Melinda Henneberger accuses Christian conservatives of “overturning the Gospels” by focusing on sexual morality rather than economic justice:
We as a nation—a proudly, increasingly loudly Christian nation—have somehow convinced ourselves that the selfish choice is usually the moral one, too. (What a deal!) You know how this works: It’s wrong to help poor people because “handouts” reward dependency and thus hurt more than they help. So, do the right thing—that is, walk right on by—and by all means hang on to your hard-earned cash.
Thus do we deny the working poor a living wage, resent welfare recipients expected to live on a few hundred dollars a month, object to the whopping .16 percent of our GNP that goes to foreign aid—and still manage to feel virtuous about all of the above.
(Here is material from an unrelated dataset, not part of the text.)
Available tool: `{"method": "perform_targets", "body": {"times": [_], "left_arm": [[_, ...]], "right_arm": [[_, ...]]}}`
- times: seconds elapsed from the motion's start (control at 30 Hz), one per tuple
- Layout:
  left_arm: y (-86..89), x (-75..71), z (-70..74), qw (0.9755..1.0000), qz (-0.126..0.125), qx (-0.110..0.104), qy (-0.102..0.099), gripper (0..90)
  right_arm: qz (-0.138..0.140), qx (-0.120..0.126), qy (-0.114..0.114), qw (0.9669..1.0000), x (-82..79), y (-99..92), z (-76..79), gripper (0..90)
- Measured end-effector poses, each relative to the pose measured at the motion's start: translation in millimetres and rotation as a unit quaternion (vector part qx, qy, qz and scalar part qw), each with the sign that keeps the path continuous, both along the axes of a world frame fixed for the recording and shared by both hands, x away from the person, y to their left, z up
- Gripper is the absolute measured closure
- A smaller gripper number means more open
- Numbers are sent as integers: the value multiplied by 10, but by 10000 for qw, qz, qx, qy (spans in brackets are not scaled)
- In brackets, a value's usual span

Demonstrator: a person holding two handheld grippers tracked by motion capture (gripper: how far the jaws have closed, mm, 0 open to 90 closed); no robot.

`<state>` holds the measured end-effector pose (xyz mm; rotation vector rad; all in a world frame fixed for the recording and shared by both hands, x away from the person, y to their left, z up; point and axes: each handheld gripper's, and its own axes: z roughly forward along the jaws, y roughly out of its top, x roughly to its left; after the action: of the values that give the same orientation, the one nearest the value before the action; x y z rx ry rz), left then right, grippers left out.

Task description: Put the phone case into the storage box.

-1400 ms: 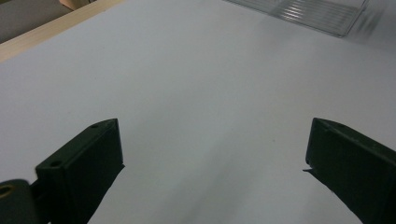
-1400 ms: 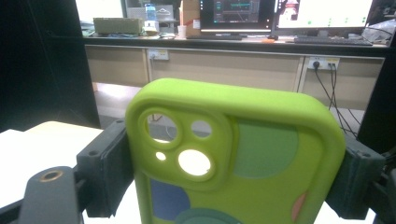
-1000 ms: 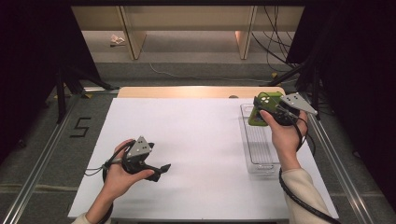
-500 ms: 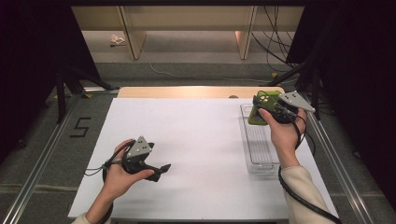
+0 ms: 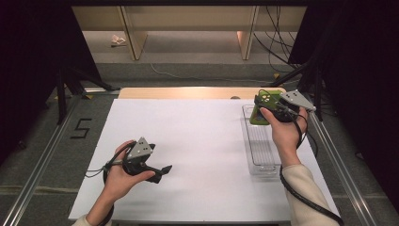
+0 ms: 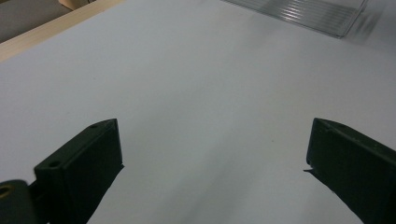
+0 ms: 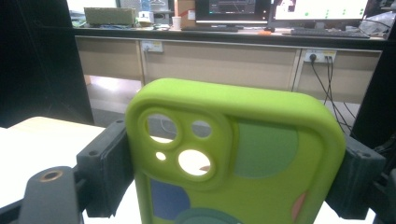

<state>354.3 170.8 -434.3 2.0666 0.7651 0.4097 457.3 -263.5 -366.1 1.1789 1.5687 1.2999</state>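
A lime-green phone case (image 7: 233, 158), with camera cut-outs near its top left corner and patches of darker green, blue and pink on its back, stands upright in the middle of the right gripper view; the right gripper (image 7: 231, 182) is clamped on it, one black jaw pressing each long side. In the high view the same case (image 5: 260, 109) sits in the right half of the frame, a little above mid-height, held above the far end of a clear plastic tray (image 5: 261, 146); the tray is long, narrow and ribbed, lying lengthwise along the right part of a white table (image 5: 202, 141). The right gripper (image 5: 274, 110) and the person's right hand (image 5: 284, 132) come in from the lower right, a black cable trailing down past a pale sleeve. At lower left of the high view the left hand (image 5: 117, 176) holds the left gripper (image 5: 164, 168) low over bare white surface; in the left gripper view its jaws stand wide apart with nothing between them, and a corner of the tray (image 6: 303, 14) shows at the upper right.
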Motion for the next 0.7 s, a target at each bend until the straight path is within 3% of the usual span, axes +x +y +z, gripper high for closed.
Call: {"method": "perform_targets", "body": {"times": [0.7], "left_arm": [[4,-1,6,10000,6,2,-10,33]], "right_arm": [[-31,-44,35,10000,94,27,26,177]]}}
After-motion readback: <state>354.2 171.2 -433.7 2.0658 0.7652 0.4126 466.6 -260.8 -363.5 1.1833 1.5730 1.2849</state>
Which is how “Christian” morality got to be all about other people’s sex lives—and incredibly easy lifting compared to what Jesus actually asks of us. Defending traditional marriage? A breeze. Living in one? Less so. Telling gay people what they can’t do? Piece o’ cake. But responding to the wretched? Loving the unlovable? Forgiving the ever-so-occasionally annoying people you actually know? Hard work, as our president would say, and rather more of a stretch.
While I’m sympathetic to a lot of what she says here, it’s too simplistic to say that Christians shouldn’t be worried about sexual ethics. Ms. Henneberger seems to buy into the idea that sexual behavior is essentially “private” and nobody else’s business. But why couldn’t conservatives say the same thing about economic behavior – as the libertarian philospher Robert Nozick put it, what is morally objectionable about “capitalist acts between consenting adults”?
The thing is, Jesus, Paul, and the Christian tradition generally don’t really go out of their way to separate “private” sexual morality from “public” matters of economics. Jesus comes down pretty hard on divorce, and Paul’s admonitions regarding sex are well-known. In Acts the church is notably economically egalitarian, but the Apostles also require Gentile converts to refrain from “sexual impurity” as one of the parts of the law that still apples to them.
Of course, this raises the question of who is being addressed by Christian ethics – the church or society at large? Is there a “minimal” morality that applies to everyone, while Christian morality only applies to Christians? But if that’s so, how can we apply Christian teachings on economics to society as a whole but not its sexual ethics (as liberals sometimes seem to want) or vice versa (as conservatives would like)?